Return only the stretch of the material below that begins with the line containing "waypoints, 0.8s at" and ends with the line containing "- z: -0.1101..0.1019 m", exactly; both of those lines belong to it.

__________________________________________________

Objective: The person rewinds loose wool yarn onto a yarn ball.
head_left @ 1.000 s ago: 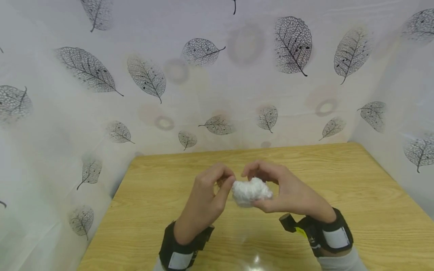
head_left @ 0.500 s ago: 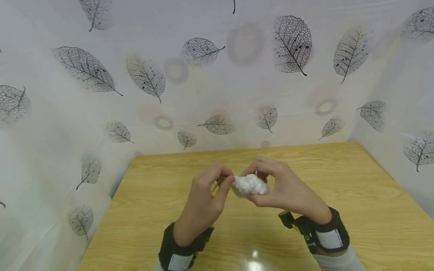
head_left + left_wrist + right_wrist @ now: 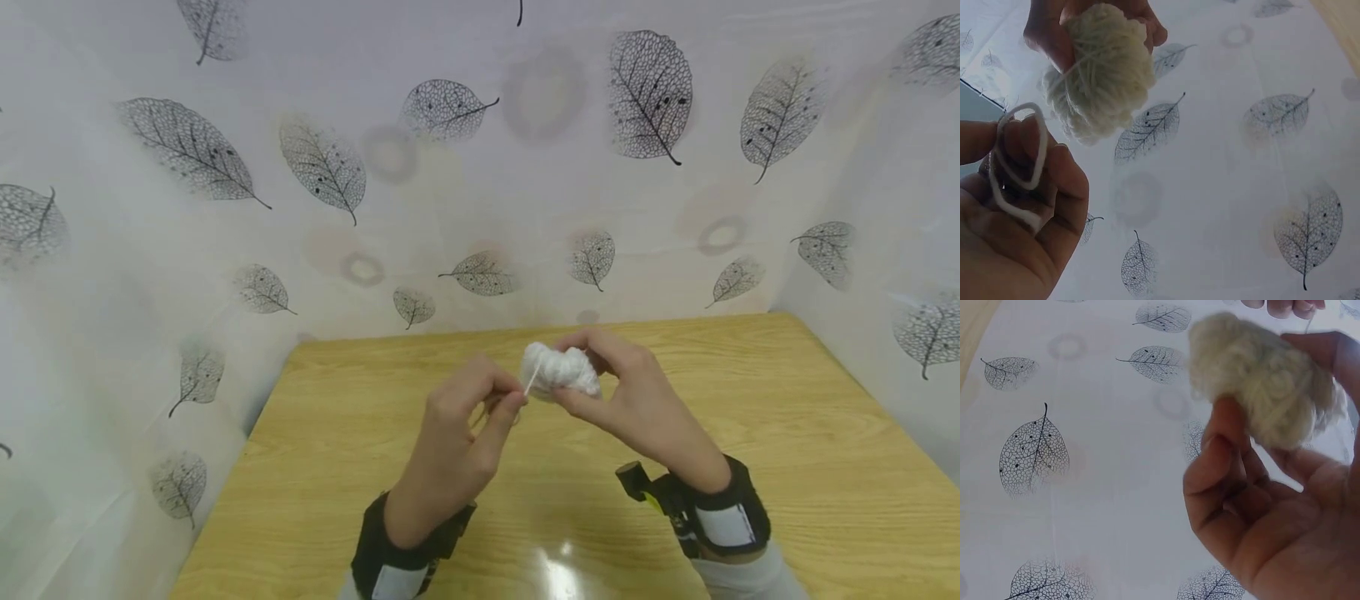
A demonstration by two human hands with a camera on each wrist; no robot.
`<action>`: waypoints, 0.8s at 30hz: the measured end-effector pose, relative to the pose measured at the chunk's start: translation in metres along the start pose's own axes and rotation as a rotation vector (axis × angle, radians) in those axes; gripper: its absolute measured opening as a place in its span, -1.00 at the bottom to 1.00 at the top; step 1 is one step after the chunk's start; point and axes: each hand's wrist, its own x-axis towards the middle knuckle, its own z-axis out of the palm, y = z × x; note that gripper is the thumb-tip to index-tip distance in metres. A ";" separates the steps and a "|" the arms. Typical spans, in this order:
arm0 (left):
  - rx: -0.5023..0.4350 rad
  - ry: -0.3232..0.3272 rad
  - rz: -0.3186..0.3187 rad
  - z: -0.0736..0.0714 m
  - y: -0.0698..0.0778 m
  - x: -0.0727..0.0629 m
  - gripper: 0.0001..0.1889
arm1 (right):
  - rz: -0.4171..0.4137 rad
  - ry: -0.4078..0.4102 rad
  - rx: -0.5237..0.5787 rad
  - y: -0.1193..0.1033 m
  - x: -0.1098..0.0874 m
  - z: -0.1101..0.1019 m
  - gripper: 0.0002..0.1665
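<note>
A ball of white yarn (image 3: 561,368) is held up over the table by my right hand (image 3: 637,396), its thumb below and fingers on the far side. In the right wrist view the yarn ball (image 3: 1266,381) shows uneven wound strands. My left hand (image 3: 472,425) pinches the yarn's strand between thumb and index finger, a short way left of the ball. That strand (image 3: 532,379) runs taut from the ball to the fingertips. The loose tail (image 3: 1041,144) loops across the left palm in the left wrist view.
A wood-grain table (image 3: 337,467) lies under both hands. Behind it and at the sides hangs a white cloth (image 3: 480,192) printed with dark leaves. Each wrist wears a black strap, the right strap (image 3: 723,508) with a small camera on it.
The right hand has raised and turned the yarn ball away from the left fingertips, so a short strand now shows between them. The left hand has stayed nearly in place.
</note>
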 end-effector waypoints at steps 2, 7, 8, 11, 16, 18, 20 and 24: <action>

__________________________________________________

→ **COMPLETED TASK**:
`<action>`: waypoints, 0.8s at 30hz: the measured end-effector pose, relative to the pose measured at the chunk's start: translation in metres along the start pose's own axes and rotation as a rotation vector (axis × angle, radians) in those axes; gripper: its absolute measured opening as a place in its span, -1.00 at the bottom to 1.00 at the top; step 1 is one step after the chunk's start; point and axes: each hand's wrist, its own x-axis towards the middle knuckle, its own z-axis out of the palm, y = z × x; note that gripper is the thumb-tip to index-tip distance in metres. A ";" separates the steps and a "|" the arms. Typical spans, in this order:
arm0 (left):
  - rx: -0.5023..0.4350 rad
  - ry: -0.3232..0.3272 rad
  - rz: -0.3186..0.3187 rad
  - z: -0.0736..0.0714 m
  - y: -0.0698..0.0778 m
  - x: -0.0727..0.0629 m
  - gripper: 0.0001..0.1889
arm1 (right):
  - rz: -0.4171..0.4137 rad
  - ry: -0.4078..0.4102 rad
  - rx: -0.5237..0.5787 rad
  - y: -0.1193..0.1033 m
  - x: -0.1098..0.0874 m
  - z: -0.1101..0.1019 m

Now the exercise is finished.